Prompt
Where a line of the material contains the string "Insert", copy that line.

Material supplied
===============

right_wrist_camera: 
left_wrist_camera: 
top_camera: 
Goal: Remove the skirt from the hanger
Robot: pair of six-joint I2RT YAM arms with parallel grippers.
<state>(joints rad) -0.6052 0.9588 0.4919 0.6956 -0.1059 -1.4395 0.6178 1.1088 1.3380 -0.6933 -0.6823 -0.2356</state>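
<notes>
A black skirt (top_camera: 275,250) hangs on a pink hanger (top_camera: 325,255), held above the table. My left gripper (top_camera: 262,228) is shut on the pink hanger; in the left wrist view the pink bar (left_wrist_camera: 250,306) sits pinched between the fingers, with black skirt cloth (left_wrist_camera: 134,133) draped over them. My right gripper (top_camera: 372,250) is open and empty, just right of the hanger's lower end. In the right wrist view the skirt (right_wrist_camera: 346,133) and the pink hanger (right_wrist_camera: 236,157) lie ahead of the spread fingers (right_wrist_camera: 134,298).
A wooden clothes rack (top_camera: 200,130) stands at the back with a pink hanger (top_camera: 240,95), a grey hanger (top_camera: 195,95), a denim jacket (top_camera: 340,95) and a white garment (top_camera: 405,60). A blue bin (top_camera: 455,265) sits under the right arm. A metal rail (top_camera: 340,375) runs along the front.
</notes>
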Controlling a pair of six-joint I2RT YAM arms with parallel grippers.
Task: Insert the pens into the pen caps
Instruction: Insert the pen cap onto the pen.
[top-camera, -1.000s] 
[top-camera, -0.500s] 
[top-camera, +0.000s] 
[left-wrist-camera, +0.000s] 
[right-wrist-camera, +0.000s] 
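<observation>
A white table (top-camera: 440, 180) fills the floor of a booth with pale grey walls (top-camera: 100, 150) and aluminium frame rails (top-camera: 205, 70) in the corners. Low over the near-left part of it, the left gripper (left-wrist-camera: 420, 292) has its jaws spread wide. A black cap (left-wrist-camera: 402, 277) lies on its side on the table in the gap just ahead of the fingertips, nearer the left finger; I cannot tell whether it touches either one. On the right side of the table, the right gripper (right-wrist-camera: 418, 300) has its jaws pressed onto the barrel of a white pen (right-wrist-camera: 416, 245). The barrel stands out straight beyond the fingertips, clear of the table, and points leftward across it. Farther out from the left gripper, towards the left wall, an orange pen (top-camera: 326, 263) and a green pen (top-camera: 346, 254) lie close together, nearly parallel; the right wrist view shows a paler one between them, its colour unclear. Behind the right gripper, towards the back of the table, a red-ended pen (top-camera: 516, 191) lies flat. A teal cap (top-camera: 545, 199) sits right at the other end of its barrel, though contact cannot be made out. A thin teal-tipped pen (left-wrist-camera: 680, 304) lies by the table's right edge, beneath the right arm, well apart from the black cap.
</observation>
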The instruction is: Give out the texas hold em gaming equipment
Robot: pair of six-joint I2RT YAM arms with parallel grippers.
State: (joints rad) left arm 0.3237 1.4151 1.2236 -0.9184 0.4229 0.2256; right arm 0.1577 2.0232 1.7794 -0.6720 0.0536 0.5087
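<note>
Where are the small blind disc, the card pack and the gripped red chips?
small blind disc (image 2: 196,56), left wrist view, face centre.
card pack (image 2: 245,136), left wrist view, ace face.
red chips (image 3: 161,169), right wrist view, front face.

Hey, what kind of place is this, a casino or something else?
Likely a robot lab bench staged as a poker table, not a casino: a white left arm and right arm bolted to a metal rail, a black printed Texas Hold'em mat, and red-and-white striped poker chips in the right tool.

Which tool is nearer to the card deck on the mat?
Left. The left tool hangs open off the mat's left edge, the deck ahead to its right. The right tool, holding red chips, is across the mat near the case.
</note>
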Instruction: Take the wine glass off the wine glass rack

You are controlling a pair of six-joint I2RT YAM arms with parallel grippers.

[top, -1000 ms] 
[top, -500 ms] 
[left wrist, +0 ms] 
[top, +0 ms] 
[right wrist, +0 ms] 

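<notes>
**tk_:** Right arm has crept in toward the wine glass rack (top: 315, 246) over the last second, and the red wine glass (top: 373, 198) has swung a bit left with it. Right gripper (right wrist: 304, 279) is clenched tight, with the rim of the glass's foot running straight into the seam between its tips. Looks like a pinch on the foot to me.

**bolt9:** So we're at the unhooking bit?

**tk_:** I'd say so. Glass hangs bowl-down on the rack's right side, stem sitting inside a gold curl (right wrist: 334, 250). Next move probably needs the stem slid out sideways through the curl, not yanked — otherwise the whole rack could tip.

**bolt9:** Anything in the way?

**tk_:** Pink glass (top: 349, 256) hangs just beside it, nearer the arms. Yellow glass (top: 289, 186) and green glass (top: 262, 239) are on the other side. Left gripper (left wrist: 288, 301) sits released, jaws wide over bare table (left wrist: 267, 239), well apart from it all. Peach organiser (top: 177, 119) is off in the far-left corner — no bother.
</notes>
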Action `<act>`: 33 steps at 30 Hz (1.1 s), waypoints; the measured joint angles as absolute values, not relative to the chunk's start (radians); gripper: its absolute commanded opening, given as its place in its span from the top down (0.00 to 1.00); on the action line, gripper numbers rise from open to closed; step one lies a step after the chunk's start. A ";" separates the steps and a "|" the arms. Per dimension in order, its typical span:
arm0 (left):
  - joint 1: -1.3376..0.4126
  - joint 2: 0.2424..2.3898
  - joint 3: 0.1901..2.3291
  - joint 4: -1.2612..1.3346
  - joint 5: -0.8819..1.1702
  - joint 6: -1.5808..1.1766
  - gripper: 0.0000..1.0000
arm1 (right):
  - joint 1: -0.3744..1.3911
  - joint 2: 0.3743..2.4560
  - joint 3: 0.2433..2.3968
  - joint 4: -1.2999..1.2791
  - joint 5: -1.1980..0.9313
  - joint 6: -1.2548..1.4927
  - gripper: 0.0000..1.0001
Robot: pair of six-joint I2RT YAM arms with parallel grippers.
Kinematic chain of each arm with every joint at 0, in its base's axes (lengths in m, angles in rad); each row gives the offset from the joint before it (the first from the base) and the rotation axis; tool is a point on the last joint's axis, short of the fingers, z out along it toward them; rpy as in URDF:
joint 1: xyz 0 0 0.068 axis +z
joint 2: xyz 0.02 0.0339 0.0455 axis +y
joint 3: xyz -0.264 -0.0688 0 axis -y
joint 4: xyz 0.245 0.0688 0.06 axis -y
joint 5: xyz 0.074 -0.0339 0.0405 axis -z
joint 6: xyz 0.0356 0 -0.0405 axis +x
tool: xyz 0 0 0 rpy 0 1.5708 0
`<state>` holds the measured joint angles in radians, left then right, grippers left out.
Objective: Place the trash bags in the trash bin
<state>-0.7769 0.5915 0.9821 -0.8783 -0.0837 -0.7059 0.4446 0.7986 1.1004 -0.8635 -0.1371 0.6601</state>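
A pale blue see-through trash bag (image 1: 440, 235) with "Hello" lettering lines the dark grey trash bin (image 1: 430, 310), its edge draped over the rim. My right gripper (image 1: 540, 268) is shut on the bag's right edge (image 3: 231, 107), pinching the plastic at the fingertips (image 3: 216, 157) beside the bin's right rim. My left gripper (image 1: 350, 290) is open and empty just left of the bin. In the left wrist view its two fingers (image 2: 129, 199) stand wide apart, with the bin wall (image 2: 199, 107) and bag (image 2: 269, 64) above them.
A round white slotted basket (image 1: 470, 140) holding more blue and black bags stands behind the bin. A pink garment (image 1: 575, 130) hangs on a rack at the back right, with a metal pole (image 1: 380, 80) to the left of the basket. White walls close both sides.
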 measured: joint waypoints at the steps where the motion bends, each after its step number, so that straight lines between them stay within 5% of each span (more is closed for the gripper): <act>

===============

Exercise answer
Task: Insert the pens into the pen caps
Instruction: Insert the pen cap onto the pen.

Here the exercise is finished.